I am, as I write, in what my Mom calls “the youth of old age.” That is another way of saying “old” Sometimes when I see myself, that makes me sad and reminds me of what my Nana used to say when she herself in an unguarded moment in the mirror: “Who is that old person?”

And yet, thank God, I have read just enough to recover. I am old, but like all human am beautiful. You are beautiful, objectively, beautiful.

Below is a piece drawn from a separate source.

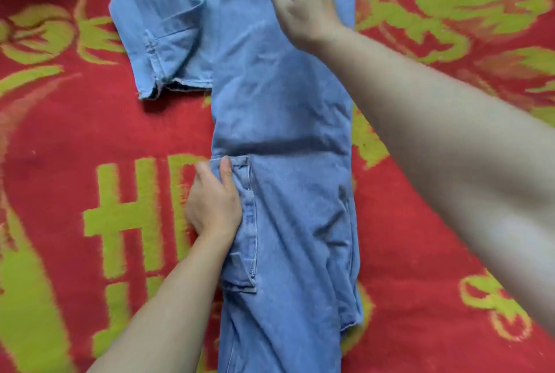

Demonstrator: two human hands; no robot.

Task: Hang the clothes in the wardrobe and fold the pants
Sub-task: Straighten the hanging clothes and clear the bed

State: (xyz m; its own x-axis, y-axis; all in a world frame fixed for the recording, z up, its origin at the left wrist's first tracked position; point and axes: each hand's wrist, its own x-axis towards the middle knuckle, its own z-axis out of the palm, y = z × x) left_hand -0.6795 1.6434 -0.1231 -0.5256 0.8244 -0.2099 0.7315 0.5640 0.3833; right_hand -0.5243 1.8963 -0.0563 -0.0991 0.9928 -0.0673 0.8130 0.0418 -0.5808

The flawed, but brilliant JM Barrie gives us the best image of enduring beauty over time into eternity in his Peter Pan. There Peter goes to a place where a lad need never grow up. He can play eternally, but the cost is that he is a lost boy. Peter feels this truth and so goes looking for a person who can give his endless play meaning. He needs someone who can turn his endless victories into an adventure, an odyssey, an epic. Peter needs a storyteller. He needs a mother.

Peter finds Wendy.

The trouble, naturally, is that the moment Wendy arrives Neverland changes.

Wendy makes the stakes of the adventure real. She insists that Peter be a father to the Lost Boys. This ruins the games but creates the epic. Captain Hook can attack something that matters and so can win. He can kidnap Wendy and so force Peter to respond.

Peter cannot grow up and continue to play. After he rescues Wendy, she chooses to go home. She returns to the change that allows growth. She submits to death and the possibility of heading into a true Neverland in the sure hope of Eternity. The Lost Boys follow her, but Peter does not.

Peter stays in Neverland.

Every so often, as boys do, he comes to visit her to help with Spring Cleaning.

As boys are want to do, he sometimes forgets to come to her. Peter comes one day and shakes the girl in the bed to come to “do Spring Cleaning.” She turns over and it is not Wendy! Instead, a woman by the fire turns to him. . . and is old.

Wendy Darling is old. Why? She has become a mother and Jane, her daughter, is the girl in the bed. Peter is shocked. Wendy has become “old.” Why? She has become greater than Peter can imagine, because she has become a mother. With eternity in her heart, Wendy has guaranteed the future of humanity. The silver marks of birth are beautiful and only a Peter Pan would miss this truth. The older has a beauty all her own that Peter can never have, because Peter will not grow up.

Peter Pan will never have a home, because unlike Odysseus he will never be a father. He will never love a Penelope who has found the future in their child. If you cannot be the mother of Jane or the father of Telemachus, then you cannot be fully human. To become a parent, to become less as the future generation becomes greater, is the natural state of humankind. In God’s order, some are spiritual parents and raise those who would otherwise be orphans. All of us are called to be parents, the fun Uncles, the mentors, those who teach, there is a role for all the grownups.

Most of all we need grownups who see beauty and know what to do. May that be me until I come to the land that is, kept in safety for all time.